> _Required action_: Tally the lines in the records below that contain "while" and return only the result.

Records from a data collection
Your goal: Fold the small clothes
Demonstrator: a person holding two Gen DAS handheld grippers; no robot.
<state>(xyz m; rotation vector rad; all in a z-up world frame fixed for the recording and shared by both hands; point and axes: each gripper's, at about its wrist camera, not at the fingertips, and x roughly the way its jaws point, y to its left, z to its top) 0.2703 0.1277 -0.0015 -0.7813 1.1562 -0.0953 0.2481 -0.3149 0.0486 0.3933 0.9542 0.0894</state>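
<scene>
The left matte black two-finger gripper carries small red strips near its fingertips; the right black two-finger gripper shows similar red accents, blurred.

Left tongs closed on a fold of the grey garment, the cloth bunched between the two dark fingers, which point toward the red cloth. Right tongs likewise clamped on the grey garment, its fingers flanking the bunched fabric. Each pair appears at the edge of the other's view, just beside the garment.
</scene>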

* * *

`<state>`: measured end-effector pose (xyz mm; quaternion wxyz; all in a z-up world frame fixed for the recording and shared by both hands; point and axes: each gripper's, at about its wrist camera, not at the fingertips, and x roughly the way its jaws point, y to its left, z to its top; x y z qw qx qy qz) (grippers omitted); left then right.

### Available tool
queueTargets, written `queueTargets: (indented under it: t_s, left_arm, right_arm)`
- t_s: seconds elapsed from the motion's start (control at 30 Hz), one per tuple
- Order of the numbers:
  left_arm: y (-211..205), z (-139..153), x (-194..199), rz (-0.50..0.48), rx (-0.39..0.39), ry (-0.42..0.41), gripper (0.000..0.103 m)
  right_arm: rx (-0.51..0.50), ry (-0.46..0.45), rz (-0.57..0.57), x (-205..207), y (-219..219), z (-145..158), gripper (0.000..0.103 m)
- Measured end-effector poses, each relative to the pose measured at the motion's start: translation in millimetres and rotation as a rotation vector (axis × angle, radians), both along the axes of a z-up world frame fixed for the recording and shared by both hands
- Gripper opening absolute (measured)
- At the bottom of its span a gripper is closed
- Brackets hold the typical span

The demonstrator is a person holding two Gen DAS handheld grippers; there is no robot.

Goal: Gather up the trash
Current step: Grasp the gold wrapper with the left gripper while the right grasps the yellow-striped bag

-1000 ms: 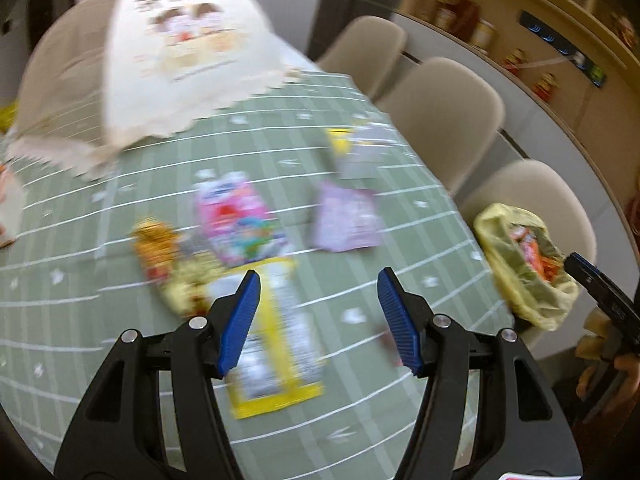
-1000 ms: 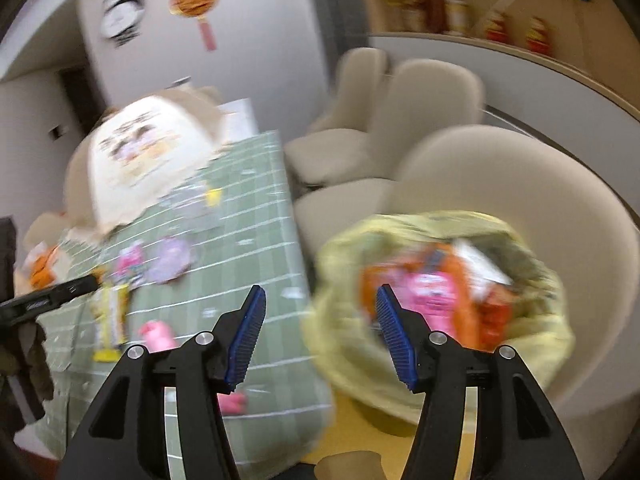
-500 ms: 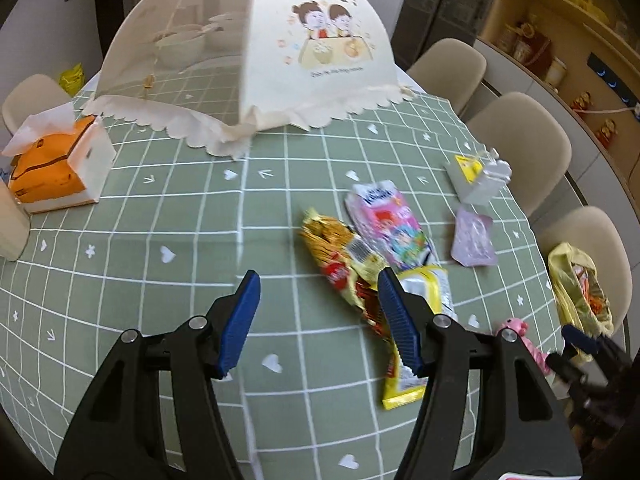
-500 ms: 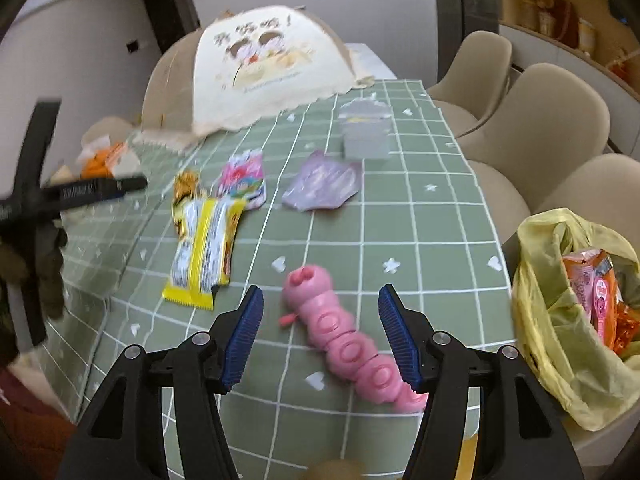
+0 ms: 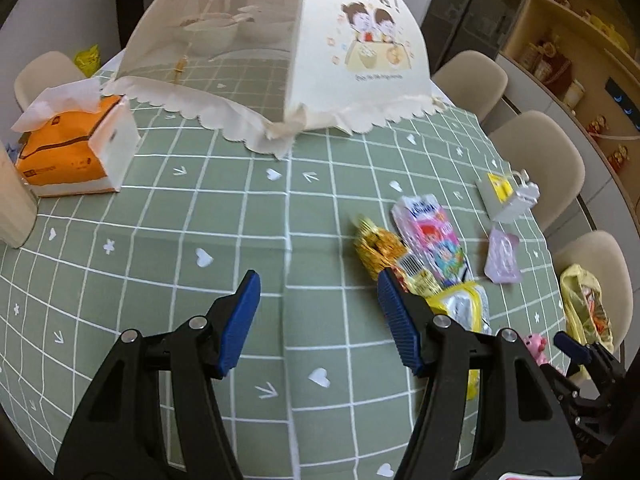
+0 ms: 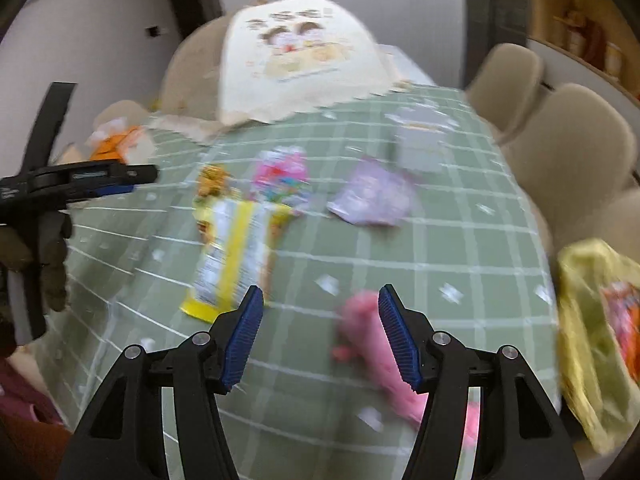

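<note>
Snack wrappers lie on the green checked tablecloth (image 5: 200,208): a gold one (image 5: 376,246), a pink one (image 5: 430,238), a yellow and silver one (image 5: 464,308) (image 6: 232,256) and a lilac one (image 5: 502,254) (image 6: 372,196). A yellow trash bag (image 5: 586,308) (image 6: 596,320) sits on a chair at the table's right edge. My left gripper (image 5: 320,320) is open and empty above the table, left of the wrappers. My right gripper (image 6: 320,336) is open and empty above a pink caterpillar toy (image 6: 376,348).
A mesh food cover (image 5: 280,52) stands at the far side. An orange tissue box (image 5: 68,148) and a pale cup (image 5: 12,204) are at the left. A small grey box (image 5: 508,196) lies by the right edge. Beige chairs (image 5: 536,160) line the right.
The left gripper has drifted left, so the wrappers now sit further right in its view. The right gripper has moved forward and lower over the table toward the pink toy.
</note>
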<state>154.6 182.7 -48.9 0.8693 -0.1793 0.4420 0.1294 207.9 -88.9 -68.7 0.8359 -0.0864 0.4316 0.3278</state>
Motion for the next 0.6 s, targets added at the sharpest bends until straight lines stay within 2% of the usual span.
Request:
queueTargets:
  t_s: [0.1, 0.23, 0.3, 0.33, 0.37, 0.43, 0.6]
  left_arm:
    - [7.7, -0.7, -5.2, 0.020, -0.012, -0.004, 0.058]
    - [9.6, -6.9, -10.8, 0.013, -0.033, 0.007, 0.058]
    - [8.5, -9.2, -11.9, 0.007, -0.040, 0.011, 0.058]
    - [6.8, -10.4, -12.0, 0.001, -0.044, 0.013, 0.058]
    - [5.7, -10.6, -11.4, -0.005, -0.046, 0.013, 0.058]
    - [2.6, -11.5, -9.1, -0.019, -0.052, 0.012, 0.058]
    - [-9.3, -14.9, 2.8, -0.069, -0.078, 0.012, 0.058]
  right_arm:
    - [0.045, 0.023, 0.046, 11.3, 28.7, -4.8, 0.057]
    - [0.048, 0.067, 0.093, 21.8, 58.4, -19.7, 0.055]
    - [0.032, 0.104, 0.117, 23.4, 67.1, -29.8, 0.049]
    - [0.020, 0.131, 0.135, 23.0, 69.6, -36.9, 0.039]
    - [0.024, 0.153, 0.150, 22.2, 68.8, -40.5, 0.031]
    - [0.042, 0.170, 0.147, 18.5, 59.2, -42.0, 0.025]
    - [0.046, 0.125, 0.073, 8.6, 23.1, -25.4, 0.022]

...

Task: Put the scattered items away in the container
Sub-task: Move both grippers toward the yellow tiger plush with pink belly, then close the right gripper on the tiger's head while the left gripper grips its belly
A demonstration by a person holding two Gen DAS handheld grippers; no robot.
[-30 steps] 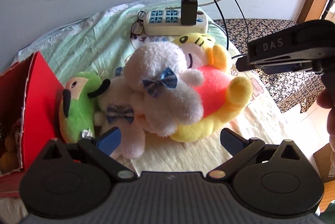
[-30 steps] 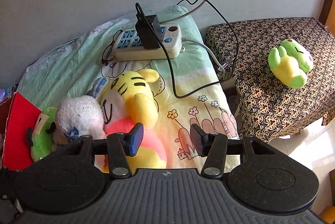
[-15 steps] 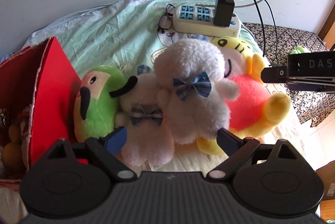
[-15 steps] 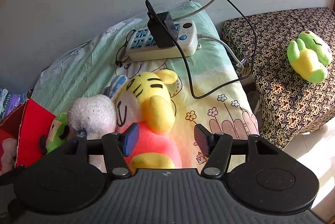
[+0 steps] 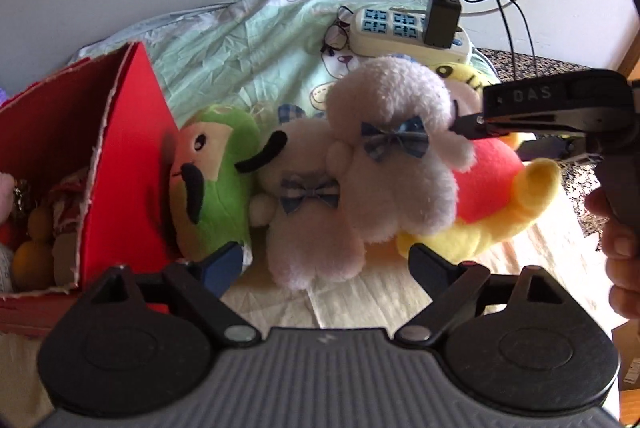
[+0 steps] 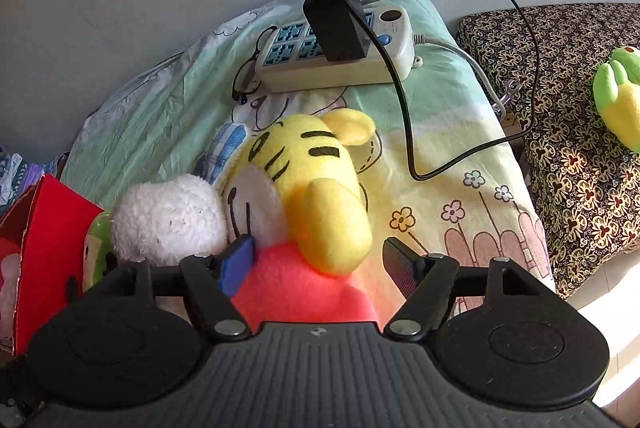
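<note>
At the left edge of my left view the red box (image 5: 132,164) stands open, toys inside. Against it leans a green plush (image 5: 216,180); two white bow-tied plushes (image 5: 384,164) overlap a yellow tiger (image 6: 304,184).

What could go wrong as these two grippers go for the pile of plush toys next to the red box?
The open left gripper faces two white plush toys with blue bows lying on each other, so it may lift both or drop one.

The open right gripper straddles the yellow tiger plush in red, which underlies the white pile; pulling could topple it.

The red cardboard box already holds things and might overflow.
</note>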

> _Task response_: 2